Print the records below exactly, starting at the first line and stopping after the line that contains "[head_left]". Leave out any pictures.

________________________

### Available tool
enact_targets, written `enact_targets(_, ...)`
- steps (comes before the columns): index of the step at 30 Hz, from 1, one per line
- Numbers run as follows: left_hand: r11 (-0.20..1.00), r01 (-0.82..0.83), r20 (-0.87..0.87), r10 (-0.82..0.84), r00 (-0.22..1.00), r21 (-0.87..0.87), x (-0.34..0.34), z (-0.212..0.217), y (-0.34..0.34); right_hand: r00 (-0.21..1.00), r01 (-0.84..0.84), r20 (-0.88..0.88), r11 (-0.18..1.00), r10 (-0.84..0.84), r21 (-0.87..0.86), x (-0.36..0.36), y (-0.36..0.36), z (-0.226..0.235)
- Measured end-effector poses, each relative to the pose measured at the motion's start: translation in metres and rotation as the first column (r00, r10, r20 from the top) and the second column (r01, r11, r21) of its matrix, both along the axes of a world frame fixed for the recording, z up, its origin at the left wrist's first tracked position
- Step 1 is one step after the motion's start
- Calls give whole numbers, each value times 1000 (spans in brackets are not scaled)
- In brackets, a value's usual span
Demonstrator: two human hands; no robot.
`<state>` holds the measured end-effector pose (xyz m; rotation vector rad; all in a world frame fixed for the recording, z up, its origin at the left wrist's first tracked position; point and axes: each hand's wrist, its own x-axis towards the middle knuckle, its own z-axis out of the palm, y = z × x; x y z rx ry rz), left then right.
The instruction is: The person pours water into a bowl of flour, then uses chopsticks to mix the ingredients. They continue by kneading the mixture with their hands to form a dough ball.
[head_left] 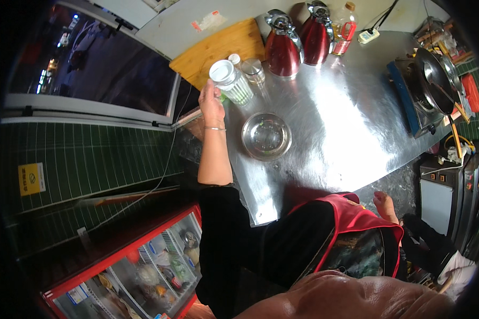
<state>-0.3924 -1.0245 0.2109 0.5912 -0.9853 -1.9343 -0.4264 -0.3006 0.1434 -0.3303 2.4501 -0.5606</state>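
At the left far part of the steel table, my left hand [212,105] is closed at the side of a clear ribbed glass pitcher [238,91] with a white lid. Its fingers curl where the handle would be, and the pitcher stands almost upright. Just right of the pitcher are a clear glass jar [254,70] and a small white-capped bottle [234,59]. Nearer to me sits a round clear bowl [266,136] with small green bits in it. My right hand [385,206] hangs low beside my red apron, fingers curled in, with nothing visible in it.
A wooden board [218,45] leans on the back wall, next to two red vacuum jugs [283,52] and an oil bottle [345,34]. A gas stove [410,98] with a wok [435,80] stands at the right. A red-framed display fridge [117,254] is low at the left.
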Motion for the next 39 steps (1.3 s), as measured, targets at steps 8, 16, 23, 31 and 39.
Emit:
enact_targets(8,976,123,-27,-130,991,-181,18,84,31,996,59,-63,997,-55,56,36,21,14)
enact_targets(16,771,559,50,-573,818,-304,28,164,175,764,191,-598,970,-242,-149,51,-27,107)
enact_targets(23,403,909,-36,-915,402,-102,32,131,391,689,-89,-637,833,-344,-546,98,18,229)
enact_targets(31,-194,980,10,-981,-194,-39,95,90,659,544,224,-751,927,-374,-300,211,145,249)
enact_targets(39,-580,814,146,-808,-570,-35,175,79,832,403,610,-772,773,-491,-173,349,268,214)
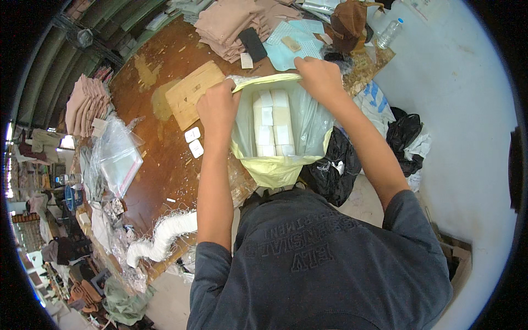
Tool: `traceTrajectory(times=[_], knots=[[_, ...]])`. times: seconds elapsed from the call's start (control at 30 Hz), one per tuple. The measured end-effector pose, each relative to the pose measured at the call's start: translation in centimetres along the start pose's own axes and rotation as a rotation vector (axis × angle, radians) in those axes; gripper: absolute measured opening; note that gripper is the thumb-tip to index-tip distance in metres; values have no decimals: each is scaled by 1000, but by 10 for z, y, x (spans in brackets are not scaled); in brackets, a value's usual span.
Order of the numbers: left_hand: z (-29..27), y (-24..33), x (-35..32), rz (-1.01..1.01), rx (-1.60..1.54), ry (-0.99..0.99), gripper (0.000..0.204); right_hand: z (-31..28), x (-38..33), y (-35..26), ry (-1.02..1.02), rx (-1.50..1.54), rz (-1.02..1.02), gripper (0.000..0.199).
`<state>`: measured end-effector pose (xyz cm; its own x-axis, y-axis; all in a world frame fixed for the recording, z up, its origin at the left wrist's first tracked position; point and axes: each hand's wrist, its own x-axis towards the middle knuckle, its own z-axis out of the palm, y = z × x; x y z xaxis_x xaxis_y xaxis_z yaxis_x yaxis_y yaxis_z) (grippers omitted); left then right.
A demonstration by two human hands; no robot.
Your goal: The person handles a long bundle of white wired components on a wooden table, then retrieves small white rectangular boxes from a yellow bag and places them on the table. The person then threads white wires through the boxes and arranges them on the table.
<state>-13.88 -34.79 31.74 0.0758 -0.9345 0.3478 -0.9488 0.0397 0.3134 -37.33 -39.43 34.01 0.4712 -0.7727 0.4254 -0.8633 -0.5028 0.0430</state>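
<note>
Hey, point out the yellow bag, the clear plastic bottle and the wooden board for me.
Yellow bag (276, 170): head view, on its outer wall, below the opening.
Clear plastic bottle (389, 34): head view, on the middle of its body.
Wooden board (193, 97): head view, on its flat upper face.

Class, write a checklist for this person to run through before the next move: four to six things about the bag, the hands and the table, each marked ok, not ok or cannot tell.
1. Left hand gripping the rim of the yellow bag: ok.
2. Right hand gripping the rim too: ok.
3. Bag mouth spread open: ok.
4. Cream bundles inside the bag: ok, in two columns.
5. Underside of the bag supported: cannot tell, hidden from this view.
6. Table beside the left hand clear: not ok, a wooden board and two white cards lie there.
</note>
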Motion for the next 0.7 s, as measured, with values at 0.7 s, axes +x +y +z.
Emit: traceTrajectory(times=[0.7], knots=[[-32, -11, -65, -69, -382, 11, 25, 76, -19, -56, -429, 217, -637, 34]])
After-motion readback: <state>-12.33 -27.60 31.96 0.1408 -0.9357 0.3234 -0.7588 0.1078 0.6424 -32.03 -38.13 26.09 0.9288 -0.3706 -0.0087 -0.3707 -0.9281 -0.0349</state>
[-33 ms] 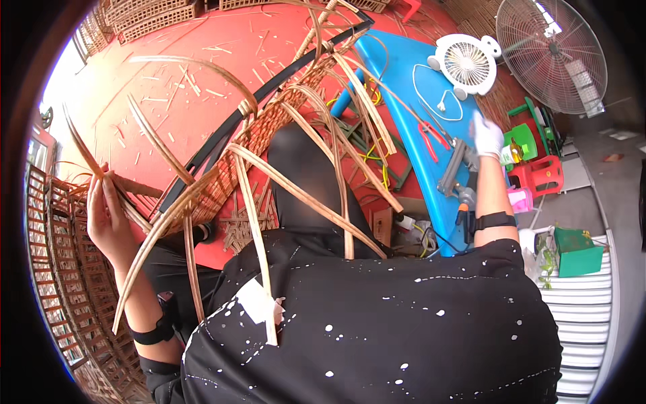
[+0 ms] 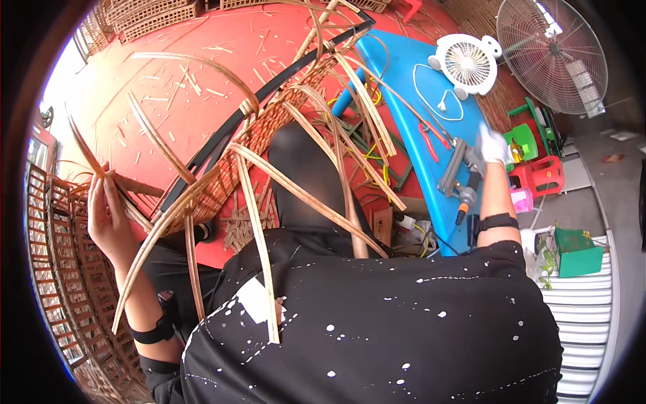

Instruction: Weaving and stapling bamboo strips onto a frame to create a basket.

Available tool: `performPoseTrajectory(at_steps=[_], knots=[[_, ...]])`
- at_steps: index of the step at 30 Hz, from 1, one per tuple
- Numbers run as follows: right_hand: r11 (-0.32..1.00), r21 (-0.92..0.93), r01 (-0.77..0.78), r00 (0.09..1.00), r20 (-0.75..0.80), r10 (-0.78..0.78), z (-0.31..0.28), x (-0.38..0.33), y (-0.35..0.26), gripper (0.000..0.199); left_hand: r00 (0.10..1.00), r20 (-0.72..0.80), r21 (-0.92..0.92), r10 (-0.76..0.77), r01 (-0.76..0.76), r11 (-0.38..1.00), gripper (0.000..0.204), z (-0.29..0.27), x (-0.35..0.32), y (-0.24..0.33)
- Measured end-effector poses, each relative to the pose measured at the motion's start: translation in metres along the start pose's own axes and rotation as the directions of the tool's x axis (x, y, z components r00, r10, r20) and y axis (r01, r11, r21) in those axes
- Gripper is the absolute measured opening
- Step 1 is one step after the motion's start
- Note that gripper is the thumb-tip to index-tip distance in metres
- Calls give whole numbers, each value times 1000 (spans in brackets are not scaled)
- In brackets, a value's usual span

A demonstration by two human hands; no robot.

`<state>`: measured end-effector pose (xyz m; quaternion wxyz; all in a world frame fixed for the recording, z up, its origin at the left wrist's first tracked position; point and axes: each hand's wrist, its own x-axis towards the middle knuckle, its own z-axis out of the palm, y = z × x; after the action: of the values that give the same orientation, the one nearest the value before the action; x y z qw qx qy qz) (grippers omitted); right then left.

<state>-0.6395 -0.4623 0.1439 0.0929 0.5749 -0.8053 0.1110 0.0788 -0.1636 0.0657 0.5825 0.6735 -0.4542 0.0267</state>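
My left hand [image 2: 108, 215] pinches a bent strip [image 2: 82, 147]; slipping, it could whip. I can't tell if my right hand [image 2: 492, 146] grips; rushing could bump the nearby tool [image 2: 453, 172].

Pale strips [image 2: 304, 194], woodlike and faintly sheened, are joined to the basket [image 2: 210, 195], whose woven wall is left rough and ribbed. Along it a smooth black band [image 2: 289, 72] is seen; whether metal or plastic cannot be told. The desk [image 2: 404, 81] at right is faced in glossy blue plastic. On it are seen a smooth white plastic fan [image 2: 468, 64], dull grey metal on the tool [image 2: 454, 165] and red, plastic-looking grips on the pliers [image 2: 431, 143]. The far-right fan [image 2: 553, 60] is caged in thin metal wire. The shirt [image 2: 377, 323] is made of matt black cloth. Glossy red plastic is shown by the stool [image 2: 542, 176].
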Motion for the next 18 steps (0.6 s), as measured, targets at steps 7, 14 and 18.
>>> performPoseTrajectory(at_steps=[7,14,18], knots=[[936,286,204,933,233,-274,112,61,86,74,982,63,80,180,-185,980,18,15,-9,43],[814,569,119,869,336,-362,97,-40,-55,64,956,-52,104,289,-283,953,12,4,-19,42],[763,641,-80,886,396,-240,91,-52,-14,59,959,-29,118,283,-278,953,12,-2,-23,45]])
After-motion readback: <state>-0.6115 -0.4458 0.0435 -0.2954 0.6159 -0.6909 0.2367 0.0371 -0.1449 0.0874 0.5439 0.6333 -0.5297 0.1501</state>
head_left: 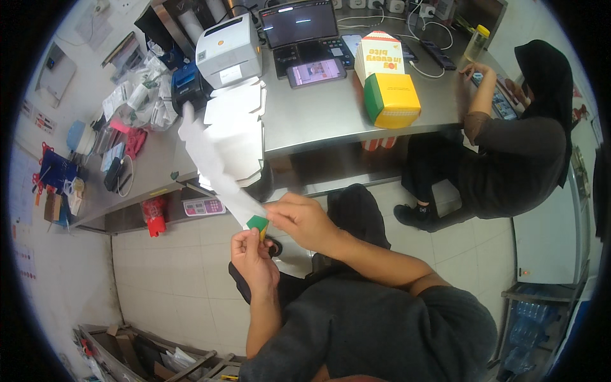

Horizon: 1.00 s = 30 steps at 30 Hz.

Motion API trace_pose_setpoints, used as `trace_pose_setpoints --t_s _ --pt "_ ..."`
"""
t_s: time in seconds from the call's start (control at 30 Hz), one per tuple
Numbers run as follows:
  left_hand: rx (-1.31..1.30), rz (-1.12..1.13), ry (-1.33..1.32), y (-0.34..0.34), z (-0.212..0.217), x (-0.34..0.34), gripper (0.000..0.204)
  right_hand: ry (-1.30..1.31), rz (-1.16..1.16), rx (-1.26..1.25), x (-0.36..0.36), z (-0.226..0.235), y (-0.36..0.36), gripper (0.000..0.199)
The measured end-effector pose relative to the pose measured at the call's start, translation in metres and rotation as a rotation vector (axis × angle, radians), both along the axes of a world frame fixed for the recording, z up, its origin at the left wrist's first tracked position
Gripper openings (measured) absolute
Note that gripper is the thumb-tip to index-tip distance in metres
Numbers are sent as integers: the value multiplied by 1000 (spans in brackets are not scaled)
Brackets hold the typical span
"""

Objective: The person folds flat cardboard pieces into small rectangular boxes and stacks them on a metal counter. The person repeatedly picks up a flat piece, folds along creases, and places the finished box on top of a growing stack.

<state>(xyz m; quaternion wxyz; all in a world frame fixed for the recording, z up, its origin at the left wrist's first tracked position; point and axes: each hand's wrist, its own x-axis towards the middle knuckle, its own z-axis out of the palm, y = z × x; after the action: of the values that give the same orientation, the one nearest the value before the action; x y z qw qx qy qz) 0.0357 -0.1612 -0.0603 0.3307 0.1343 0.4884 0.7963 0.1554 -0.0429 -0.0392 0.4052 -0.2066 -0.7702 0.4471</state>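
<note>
In front of my body I hold a flat carton blank [223,181], its white side showing and a green and yellow corner at its near end. My left hand [254,258] pinches that coloured corner between thumb and fingers. Just right of it, my right hand [302,219] grips the blank's edge with thumb and fingertips. The strip slants away to the far left, over the counter's front edge. Beside it on the counter lies a stack of white carton blanks [237,137]. Farther right stand a folded yellow and green carton [393,102] and white cartons [380,56] with coloured print.
The steel counter [305,121] carries a phone [316,73], a laptop [302,32], a white label printer [229,51] and a small dark blue printer [189,86]. Crumpled plastic bags [143,92] lie at left. A co-worker [519,143] sits at right using a phone.
</note>
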Motion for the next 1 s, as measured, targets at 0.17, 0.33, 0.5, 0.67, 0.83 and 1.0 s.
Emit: trace_pose_setpoints --t_s 0.17,0.33,0.5,0.67,0.83,1.0 --pt "45 -72 -29 8 5 6 6 -41 -12 142 2 6 -10 17" --pt "30 -49 10 10 0 13 13 32 9 -58 -2 2 -8 14" --pt "9 -6 70 7 -5 17 16 72 70 -165 -4 1 -5 14" --pt "29 46 152 4 -7 18 14 90 60 24 -9 3 4 14" --pt "148 -73 51 1 -11 6 10 90 197 -195 -5 7 5 15" --pt "224 -136 -22 -2 -16 4 10 80 211 -224 -5 10 2 14"
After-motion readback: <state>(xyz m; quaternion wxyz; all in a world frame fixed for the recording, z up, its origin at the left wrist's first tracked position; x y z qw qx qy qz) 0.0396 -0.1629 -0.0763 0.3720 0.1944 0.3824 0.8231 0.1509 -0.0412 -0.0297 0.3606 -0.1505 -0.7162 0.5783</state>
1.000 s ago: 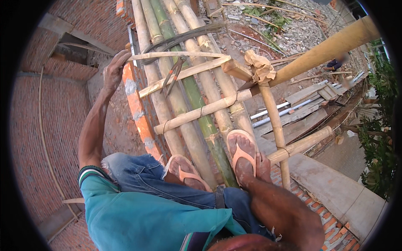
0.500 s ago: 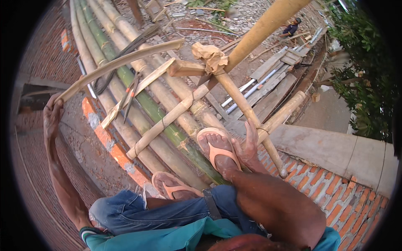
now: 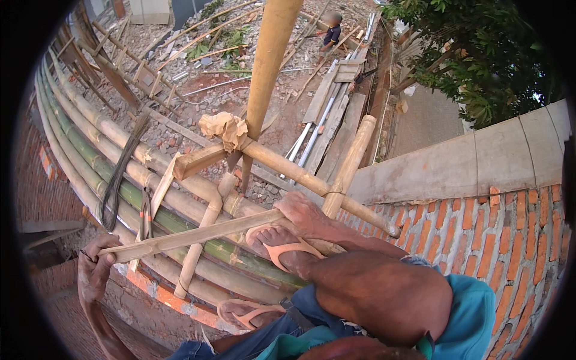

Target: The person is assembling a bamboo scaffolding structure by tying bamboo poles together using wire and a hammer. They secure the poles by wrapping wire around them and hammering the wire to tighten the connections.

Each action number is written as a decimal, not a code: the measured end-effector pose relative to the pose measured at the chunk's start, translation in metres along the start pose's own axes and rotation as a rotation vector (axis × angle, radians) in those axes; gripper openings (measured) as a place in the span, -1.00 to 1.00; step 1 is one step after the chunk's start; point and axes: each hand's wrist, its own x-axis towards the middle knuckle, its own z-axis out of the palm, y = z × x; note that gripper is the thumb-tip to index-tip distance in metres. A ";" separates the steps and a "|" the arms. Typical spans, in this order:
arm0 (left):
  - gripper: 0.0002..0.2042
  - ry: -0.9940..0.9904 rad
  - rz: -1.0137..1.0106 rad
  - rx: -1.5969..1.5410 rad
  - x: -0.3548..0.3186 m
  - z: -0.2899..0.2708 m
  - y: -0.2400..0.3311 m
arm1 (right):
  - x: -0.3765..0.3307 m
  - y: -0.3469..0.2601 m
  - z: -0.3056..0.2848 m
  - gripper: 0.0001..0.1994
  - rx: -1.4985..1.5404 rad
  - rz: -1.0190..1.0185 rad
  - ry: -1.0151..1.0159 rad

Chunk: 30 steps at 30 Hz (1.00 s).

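A flat split-bamboo strip (image 3: 195, 234) lies across in front of me, over the bamboo poles. My left hand (image 3: 96, 264) is closed on its left end, thumb along the strip. At the other end my right hand (image 3: 303, 213) is closed round the tip, beside my sandalled foot (image 3: 282, 246). Under the strip run several long bamboo poles (image 3: 174, 198), one of them green, with a short bamboo crosspiece (image 3: 209, 225) tied over them. Pincers with orange marks (image 3: 146, 213) and a bundle of dark wire (image 3: 123, 171) rest on the poles.
An upright bamboo pole (image 3: 270, 66) rises ahead, with crumpled brown paper (image 3: 223, 129) at its lashed joint. A brick wall (image 3: 468, 240) and concrete ledge (image 3: 444, 156) are at right. Far below, another person (image 3: 331, 36) stands near planks (image 3: 345, 120) and rubble.
The strip's right end has come down toward me, and my right hand now grips it instead of resting open by my foot. My left hand has moved lower. The view has turned rightward.
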 end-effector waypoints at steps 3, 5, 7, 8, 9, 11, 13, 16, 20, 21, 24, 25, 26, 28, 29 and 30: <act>-0.12 0.183 0.093 0.099 0.007 0.009 -0.004 | -0.066 0.011 -0.010 -0.59 0.076 0.276 -0.017; -0.18 0.237 0.064 0.112 0.006 0.000 -0.012 | -0.105 0.014 -0.017 -0.56 0.052 0.553 0.105; -0.27 0.309 -0.090 -0.062 0.001 -0.011 -0.023 | -0.126 0.022 -0.025 -0.59 0.214 0.825 0.265; -0.32 0.408 -0.228 -0.122 0.000 -0.015 -0.029 | -0.131 0.027 -0.030 -0.61 0.381 0.951 0.341; -0.38 0.460 -0.204 -0.236 0.000 -0.016 -0.037 | -0.132 0.035 -0.034 -0.64 0.551 1.063 0.422; -0.50 0.653 -0.285 -0.351 0.005 -0.015 -0.052 | -0.117 0.058 -0.044 -0.63 0.681 1.114 0.513; -0.58 0.728 -0.229 -0.498 0.010 -0.014 -0.064 | -0.092 0.085 -0.058 -0.65 0.853 1.119 0.642; -0.65 0.796 -0.127 -0.559 0.014 -0.019 -0.079 | -0.043 0.130 -0.084 -0.78 1.248 1.147 0.928; -0.67 0.823 -0.148 -0.593 0.004 -0.033 -0.096 | 0.007 0.193 -0.116 -0.78 1.314 1.145 0.835; -0.66 0.805 -0.160 -0.551 0.000 -0.036 -0.100 | 0.013 0.205 -0.116 -0.76 1.290 1.150 0.822; -0.64 0.789 -0.239 -0.491 -0.016 -0.040 -0.112 | 0.020 0.231 -0.094 -0.75 1.376 1.305 0.632; -0.64 0.800 -0.260 -0.479 -0.020 -0.041 -0.115 | 0.023 0.237 -0.084 -0.70 1.465 1.388 0.653; -0.63 0.812 -0.281 -0.468 -0.025 -0.042 -0.118 | 0.028 0.245 -0.076 -0.69 1.504 1.504 0.667; -0.63 0.836 -0.308 -0.407 -0.031 -0.043 -0.123 | 0.045 0.262 -0.070 -0.67 1.580 1.734 0.691; -0.63 0.840 -0.301 -0.355 -0.033 -0.044 -0.124 | 0.054 0.270 -0.075 -0.60 1.517 1.652 0.560; -0.63 0.856 -0.316 -0.386 -0.034 -0.045 -0.125 | 0.072 0.281 -0.083 -0.51 1.416 1.636 0.619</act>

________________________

OUTPUT OF THE EXERCISE ::
### Available tool
enact_targets, written `enact_targets(_, ...)`
- steps (comes before the columns): index of the step at 30 Hz, from 1, one per line
- Numbers run as follows: left_hand: r11 (-0.20..1.00), r01 (-0.82..0.83), r20 (-0.87..0.87), r10 (-0.82..0.84), r00 (-0.22..1.00), r21 (-0.87..0.87), x (-0.34..0.34), z (-0.212..0.217), y (-0.34..0.34); right_hand: r00 (-0.21..1.00), r01 (-0.84..0.84), r20 (-0.88..0.88), r11 (-0.18..1.00), r10 (-0.84..0.84), r21 (-0.87..0.86), x (-0.36..0.36), y (-0.36..0.36), z (-0.226..0.235)
- Measured end-effector poses, each relative to the pose measured at the motion's start: translation in metres and rotation as the first column (r00, r10, r20 from the top) and the second column (r01, r11, r21) of its matrix, both along the axes of a world frame fixed for the recording, z up, its origin at the left wrist's first tracked position
- Step 1 is one step after the motion's start
- Calls give whole numbers, each value times 1000 (spans in brackets are not scaled)
- In brackets, a value's usual span
Demonstrator: two human hands; no robot.
`<state>` holds the measured end-effector pose (xyz m; rotation vector rad; all in a world frame fixed for the recording, z up, its origin at the left wrist's first tracked position; point and axes: each hand's wrist, its own x-axis towards the middle knuckle, its own z-axis out of the palm, y = z × x; x y z rx ry rz), left then right.
The instruction is: The person pours water into a bowl of flour, then uses chopsticks to mix the ingredients. They continue by kneading the mixture with their hands to form a dough ball.
[head_left] 

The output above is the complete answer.